¹Research Center for High Altitude Medical Sciences, School of Medicine, Qinghai University, Qinghai, People’s Republic of China; ²Basic Medical Sciences, School of Medicine, Qinghai University, Qinghai, People’s Republic of China; ³Department of Respiration, Affiliated Hospital, Qinghai University, Qinghai, People’s Republic of China

Correspondence: Ying-Zhong Yang Tel/Fax +86 971 6143168
Email [email protected]

Purpose: Steroid hormone metabolism plays an essential role in high-altitude pulmonary edema (HAPE) progression. This study aimed to investigate the association between polymorphism in seven steroid hormone metabolism genes (STAR, HSD3B1, HSD3B2, CYP17A1, CYP21A2, CYP11B1, and CYP11B2) and HAPE susceptibility among Han Chinese.
Patients and Methods: A total of 41 tagSNPs in the seven genes were genotyped using Sequenom MassARRAY SNP assays from 169 HAPE patients (HAPE-p) and 309 matched Han Chinese individuals resistant to HAPE (HAPE-r). The genotypic and allele frequencies, odds ratios (ORs), and 95% confidence intervals (95% CIs) were calculated.
Results: Four SNPs, including the allele C of rs6203 (p = 0.034, OR [95% CI] = 1.344 [1.022− 1.767]) in HSD3B1, allele G of rs3740397 (p = 0.044, OR [95% CI] = 1.314 [1.007− 1.714]) and allele C of rs10786712 (p = 0.039, OR [95% CI] = 0.751 [0.572− 0.986]) in CYP17A1, and allele T of rs6402 (p = 0.006, OR [95% CI] = 0.504 [0.306− 0.830]) in CYP11B1, were significantly associated with HAPE. The distribution of the genotypes of these SNPs also significantly differed between the HAPE-p and HAPE-r groups. Moreover, six haplotypes (the linkage disequilibrium block including rs10883783, rs4919686, rs3740397, rs3824755, and rs10786712) of CYP17A1 were also significantly associated with HAPE.
Conclusion: The four SNPs located in HSD3B1 (rs6203), CYP17A1 (rs3740397 and rs10786712), and CYP11B1 (rs6402) and the six haplotypes of CYP17A1 are likely to have an effect on HAPE.
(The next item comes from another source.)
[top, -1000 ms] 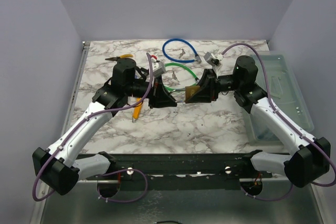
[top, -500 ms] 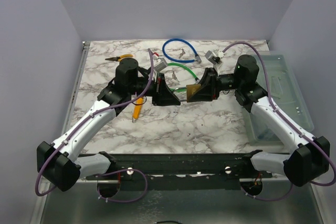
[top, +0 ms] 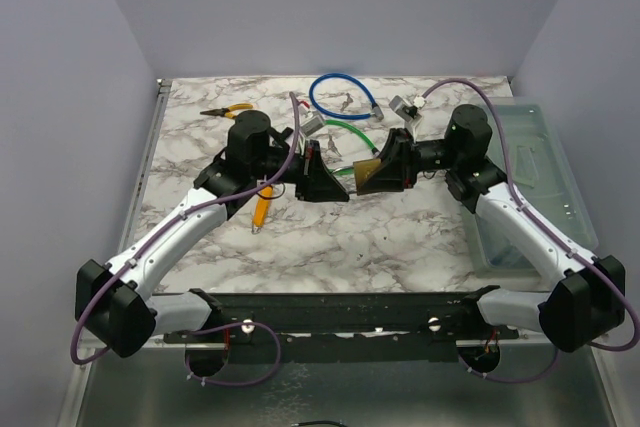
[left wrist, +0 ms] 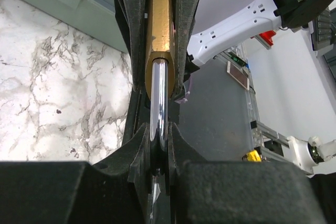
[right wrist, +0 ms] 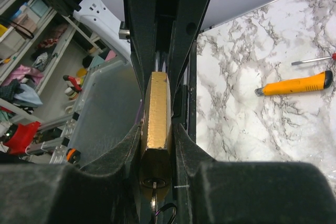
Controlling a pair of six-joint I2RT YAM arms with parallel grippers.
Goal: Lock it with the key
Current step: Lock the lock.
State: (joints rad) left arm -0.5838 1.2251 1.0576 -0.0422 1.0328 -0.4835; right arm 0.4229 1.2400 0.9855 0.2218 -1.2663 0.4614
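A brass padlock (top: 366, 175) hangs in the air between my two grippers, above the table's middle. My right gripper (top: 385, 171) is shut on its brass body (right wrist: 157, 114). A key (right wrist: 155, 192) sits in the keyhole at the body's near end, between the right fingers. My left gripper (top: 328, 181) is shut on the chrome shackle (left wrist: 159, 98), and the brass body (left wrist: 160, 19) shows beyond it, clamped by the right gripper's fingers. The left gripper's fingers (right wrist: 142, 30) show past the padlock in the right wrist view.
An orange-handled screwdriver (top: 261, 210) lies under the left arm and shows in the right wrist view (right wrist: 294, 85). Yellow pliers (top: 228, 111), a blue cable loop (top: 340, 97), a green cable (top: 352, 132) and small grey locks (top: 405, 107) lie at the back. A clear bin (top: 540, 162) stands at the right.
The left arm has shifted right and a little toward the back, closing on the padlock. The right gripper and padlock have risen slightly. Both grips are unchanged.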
Keywords: steroid hormone metabolism gene, SNP, high-altitude pulmonary edema, susceptibility

Introduction

High-altitude pulmonary edema (HAPE) is a serious acute mountain sickness (AMS) that is triggered by the failure to acclimatize to high altitudes and hypoxia.¹ The initial symptoms of HAPE include sympathetic overactivity, defective nitric oxide synthesis, exaggerated endothelin-1 synthesis, reduced fluid clearance from the alveolar space, and hypoxic pulmonary vasoconstriction, which can then develop into pulmonary hypertension, increased capillary pressure, and finally HAPE.² Although hypoxia is a major trigger factor, the exact pathogenesis of HAPE remains unclear, and individuals usually differ in their susceptibility to HAPE at the same high altitude.³

At present, HAPE is considered a multifactorial disease involving both genetic and environmental risk factors.^4,5 Many studies have shown that hypoxia-induced inflammation and steroid hormone metabolism at high altitudes may contribute to the development of HAPE.^5–8 For example, some studies have reported that the salivary cortisol response after awakening differs between AMS+ and AMS- both at high and low altitudes, suggesting a link between hypothalamic-pituitary-adrenal (HPA)-axis homeostasis and AMS.⁹ In addition, high levels of plasma aldosterones have been detected in HAPE when compared with controls.¹⁰ Clinical observations have revealed that the onset time for HAPE is usually in the middle of the night, which is consistent with the period during which cortical hormone secretion is low. These studies suggest that an imbalance in endogenous cortical hormone secretion in HAPE patients may be a key underlying pathophysiological mechanism. The incidence of HAPE can be reduced using conventional drug-based treatments, such as acetazolamide and dexamethasone, which play an important role in the regulation of extracellular volume homeostasis and inflammatory reactions.² This weight of evidence indicates that the adrenocortical hormone system and corresponding metabolism genes may significantly influence the pathophysiological HAPE process.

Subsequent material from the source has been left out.